Judicial police flat broke?

An internal memo from the acting director general of the judicial police, François Farcy, could be mistaken for the kind of message often heard within struggling companies: do more with less staff and financial resources.

The police chief put it in these terms: “Against a budgetary background that is more and more strained with less staff every month (400 employees short by the end of 2013) and with limited resources, the federal judicial police is nevertheless pursuing its fight against serious and organized crime.”

He thanked his brigades for recent successful operations, such as the dismantling of the “biggest synthetic drugs laboratory in Europe, and of the ‘clan A’ gang, the shutdown of a Hell’s Angels chapter in Mons, the arrest of Albanian gangs and the seizure of cannabis plantations in Liège.”

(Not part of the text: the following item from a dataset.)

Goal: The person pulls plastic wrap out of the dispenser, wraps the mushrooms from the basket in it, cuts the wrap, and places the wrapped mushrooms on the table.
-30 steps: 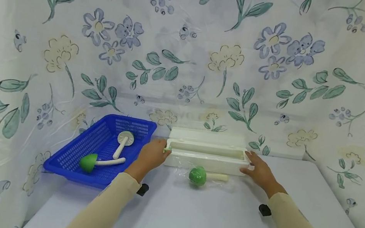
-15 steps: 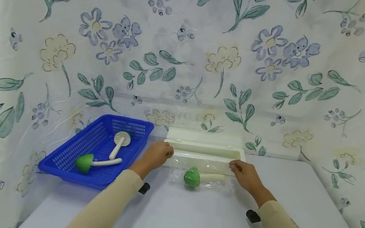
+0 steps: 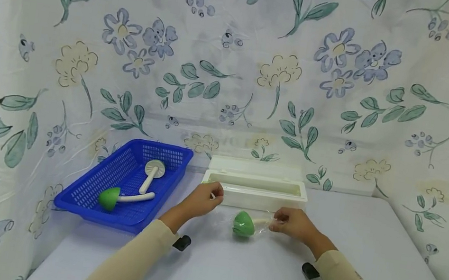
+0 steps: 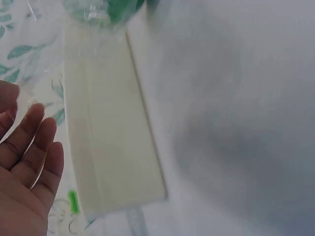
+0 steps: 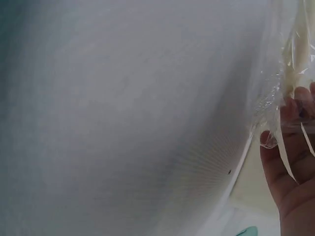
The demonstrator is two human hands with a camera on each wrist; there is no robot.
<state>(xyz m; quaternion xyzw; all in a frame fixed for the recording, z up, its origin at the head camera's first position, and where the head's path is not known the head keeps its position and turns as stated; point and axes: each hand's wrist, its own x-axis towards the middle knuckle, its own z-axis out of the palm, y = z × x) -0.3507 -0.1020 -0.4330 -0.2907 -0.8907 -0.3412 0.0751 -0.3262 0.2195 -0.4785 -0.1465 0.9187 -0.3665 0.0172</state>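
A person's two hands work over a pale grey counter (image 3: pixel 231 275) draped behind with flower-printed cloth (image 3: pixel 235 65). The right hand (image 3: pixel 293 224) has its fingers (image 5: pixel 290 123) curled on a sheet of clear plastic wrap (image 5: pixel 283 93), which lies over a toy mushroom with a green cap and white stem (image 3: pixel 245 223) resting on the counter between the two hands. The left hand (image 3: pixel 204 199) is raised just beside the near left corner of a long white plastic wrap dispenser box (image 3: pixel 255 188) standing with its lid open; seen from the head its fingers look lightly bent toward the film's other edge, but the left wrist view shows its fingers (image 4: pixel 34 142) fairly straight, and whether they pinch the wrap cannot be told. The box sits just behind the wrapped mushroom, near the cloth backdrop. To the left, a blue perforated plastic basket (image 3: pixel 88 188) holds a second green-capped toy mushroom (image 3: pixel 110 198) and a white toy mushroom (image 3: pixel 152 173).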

He went on to reassure his troops. “In terms of resources, the director general [i.e. him] is doing the maximum within the Executive Committee and in tandem with authorities to safeguard our budgets and in striving to obtain the resources we are lacking. I’m not going to make false promises, however. times are hard, our budget is limited, and we’ll have to make hard choices again sometime soon.”

According to Eddy Lebon, president of the Sypol.be union, which essentially made up of members of the judicial police, “It’s nice to hear a leader trying to motivate personnel.” As far as he is concerned, the situation is desperate.

“In the three years ahead, we’ll lose another 500 agents to retirement which will put us down 900 agents overall. Commitments have been secured for Camera Control Units, forensic experts and for zonal forces, but the budgetary shortfall (€108 million less than the 2014 budget) that we are facing is a barrier to the recruitment of any agents tasked with essential missions such as the battle against crime and criminals.” The judicial police is, along with traffic police, the department with the highest average age (50). “And training a young person, if we managed to recruit him, takes several years. Valuable experience will be lost. It’s as if we were leaving the key under the welcome mat.”

Farcy confirmed his competence and budget-related concerns to us, “Given that crime is evolving – terrorism, internet etc. – we could like to continue to establish proactive projects, but we are often forced into reacting rather than being proactive.” One suspects that solutions are now likely to be forthcoming.